After dressing in some fresh jeans and a white t-shirt, I went to the refrigerator. There was nothing in it but an empty milk carton, a dozen bright apples, and two tired-looking potatoes that had slowly grown eyes. I took two apples and stuffed them into one of the pillowcases.
I made a smooth exit without any awkward good-byes. Randy and Penelope were probably in one of their bedrooms, sleeping off their astonishment at having paired off. Wherever Dave the Poet was, he was probably dreaming about doors.
At the bottom of the front stairs, Gus and Larry, the giant neighbors, were in warm-up outfits that said "Temple University" across the front. Gus was wearing roller skates and making surprisingly graceful figure eights on the sidewalk. Larry was jogging in place.
"Leaving town?" said Larry jerkily.
"Yeah."
"Anyplace special, like Aruba?"
"Just Kansas," I said, "to see my parents."
"See you later," said Gus, executing a brilliant backward leap and turn on his skates. he landed so softly, you could barely hear the skates click on the sidewalk. All of his great height seemed to unwind and regather during the maneuver.

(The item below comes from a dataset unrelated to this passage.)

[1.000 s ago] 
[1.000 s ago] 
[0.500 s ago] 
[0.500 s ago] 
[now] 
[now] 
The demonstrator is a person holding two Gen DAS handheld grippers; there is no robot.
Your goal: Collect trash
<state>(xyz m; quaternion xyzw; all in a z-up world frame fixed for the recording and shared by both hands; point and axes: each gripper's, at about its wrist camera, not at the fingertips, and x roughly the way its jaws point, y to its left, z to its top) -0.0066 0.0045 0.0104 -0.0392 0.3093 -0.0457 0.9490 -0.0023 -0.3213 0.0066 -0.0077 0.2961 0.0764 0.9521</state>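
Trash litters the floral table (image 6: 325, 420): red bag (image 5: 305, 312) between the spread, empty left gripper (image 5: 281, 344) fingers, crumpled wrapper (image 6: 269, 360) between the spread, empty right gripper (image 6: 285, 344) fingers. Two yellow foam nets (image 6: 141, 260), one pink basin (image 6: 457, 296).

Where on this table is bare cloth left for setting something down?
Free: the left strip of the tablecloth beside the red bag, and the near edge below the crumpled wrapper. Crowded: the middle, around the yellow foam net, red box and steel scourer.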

"So long!" I said, but they were already moving away.
I drove to the Metropolitan, parked the car in front, and left the keys inside. If somebody stole it, I wouldn't go anywhere. If it was waiting when I returned, the fates had decided.
The Hospital was bright and busy. Patients were being wheeled off to tests and surgery. Volunteers and candy stripers walked here and there, carrying out the useless tasks to which they were fairly accustomed, their very inefficiency a sign that somebody cared.

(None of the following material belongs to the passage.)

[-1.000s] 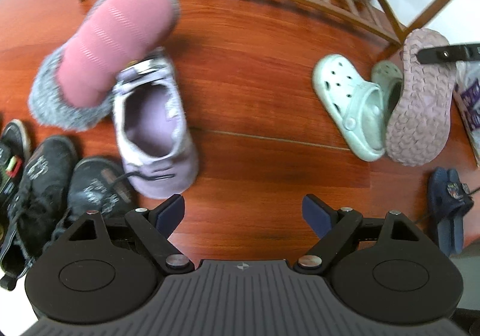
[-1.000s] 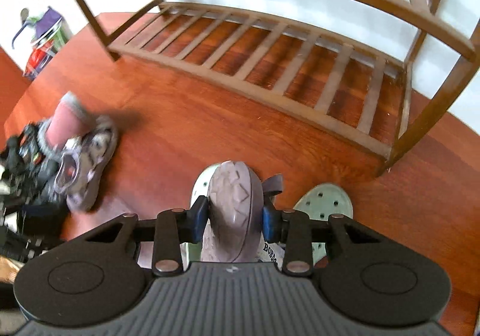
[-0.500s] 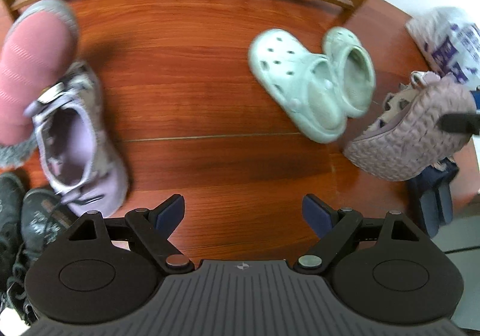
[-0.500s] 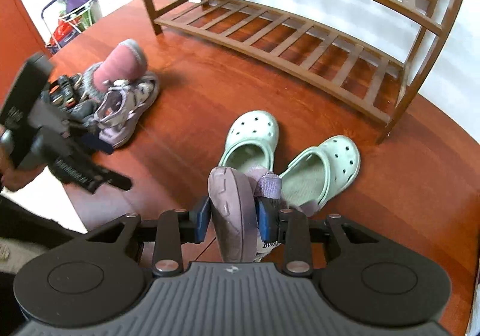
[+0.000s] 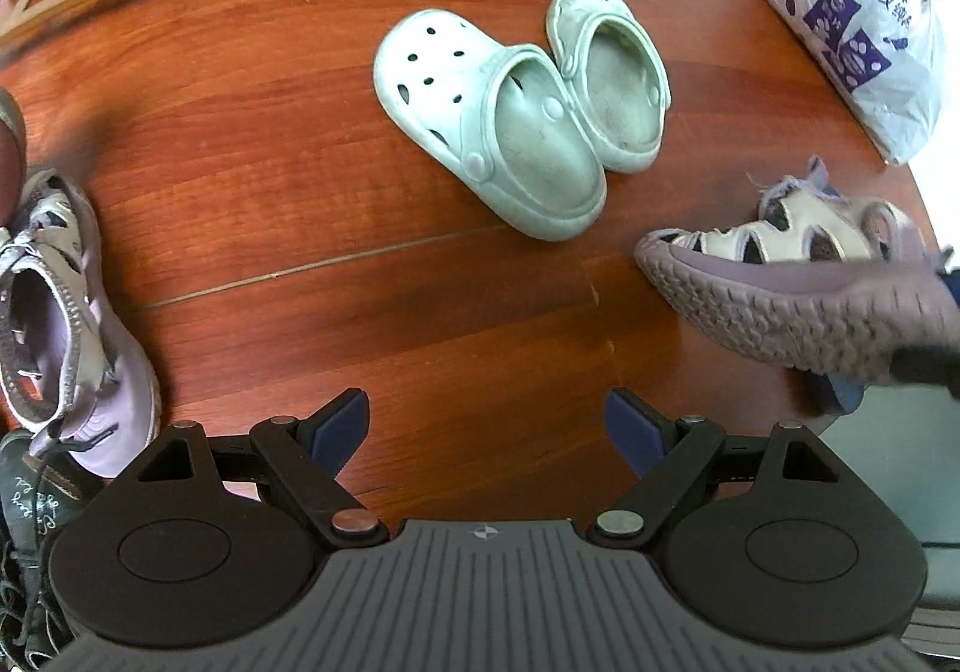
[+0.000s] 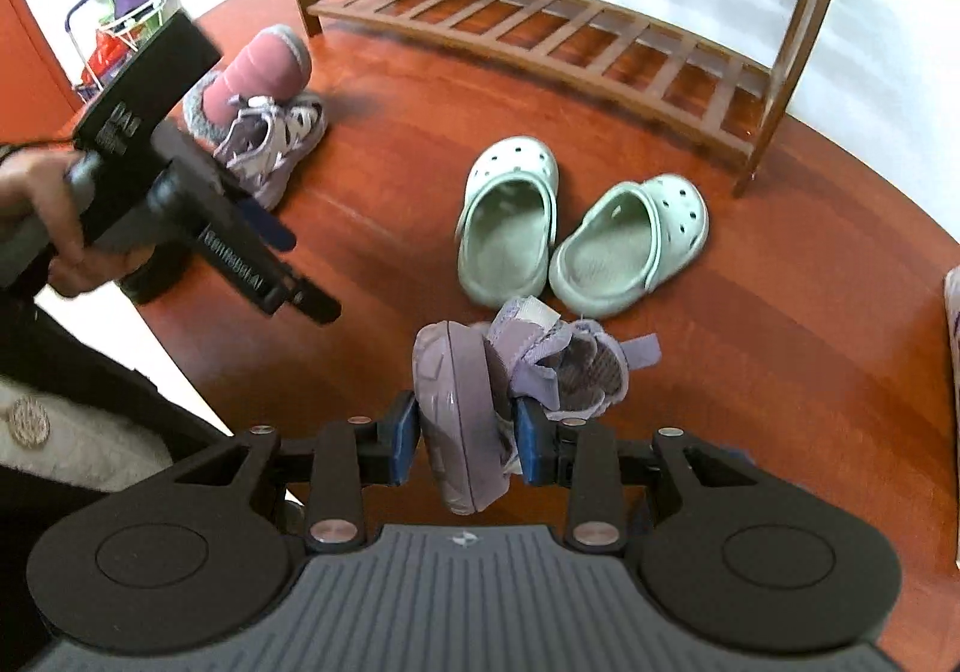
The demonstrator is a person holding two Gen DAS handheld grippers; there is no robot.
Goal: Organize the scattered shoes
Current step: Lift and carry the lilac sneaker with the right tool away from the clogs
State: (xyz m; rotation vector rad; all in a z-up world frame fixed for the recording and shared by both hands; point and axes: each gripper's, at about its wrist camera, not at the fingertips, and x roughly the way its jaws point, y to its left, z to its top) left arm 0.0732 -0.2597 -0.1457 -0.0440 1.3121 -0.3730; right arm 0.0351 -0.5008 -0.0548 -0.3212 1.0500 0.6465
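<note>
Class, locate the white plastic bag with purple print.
In the left wrist view the plastic bag lies at the upper right on the wooden floor, right of the green clogs.

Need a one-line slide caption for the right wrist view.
Right gripper carries a purple sandal above the wooden floor, mint clogs and empty shoe rack ahead.
</note>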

Janush's secretary, Becky, was in the office, but he wasn't, which both pleased and disappointed me. On the one hand, I wanted to get even with him, as Dan Howes had done when Gary fired him a few months ago. In anger, Dan swept everything off Gary's desk, including the prized pictures of his family. On the other hand, I didn't want the aggravation of seeing him again. Becky was on the phone with her husband, so I pointed to my paycheck, which was on the desk under an open one-pound bag of M&Ms in front of her. All the paychecks were there, since that was the routine every other Friday. I picked it up and waved good-bye with it as I headed back down the hall. Neither of us spoke a word. In the elevator, I opened the envelope and there was a letter of termination inside, signed by Bolger. Having no use for the letter, I handed it to a kid from Pediatrics who was being wheeled down for an X ray or test. He gave me a smile and tucked it into the Mickey Mouse coloring book he had on his lap. He would draw on it later. The other people in the elevator -- an intern, a dietician, and Robert Sage -- smiled mechanically and looked up at the floor numbers blinking over their heads.
The car was where I had left it, keys in the ignition. I started the engine and steered dreamily to the Hancock Building, which soared to a point overhead. The doorman at the side entrance on Delaware Street didn't challenge my parking there, even though the 1963 Chevy Nova had rust spots around the door and gave off blue smoke. In fact, he held the door for me, and I entered the lobby regally.
The Lake Shore National Bank was on the second floor. I cashed the paycheck, which amounted to $230. Then I wrote a check for the balance of the account: $189.10. The teller had to check with the manager, but after a while she handed me the cash with a look of commiseration, as if she wanted to go somewhere, too.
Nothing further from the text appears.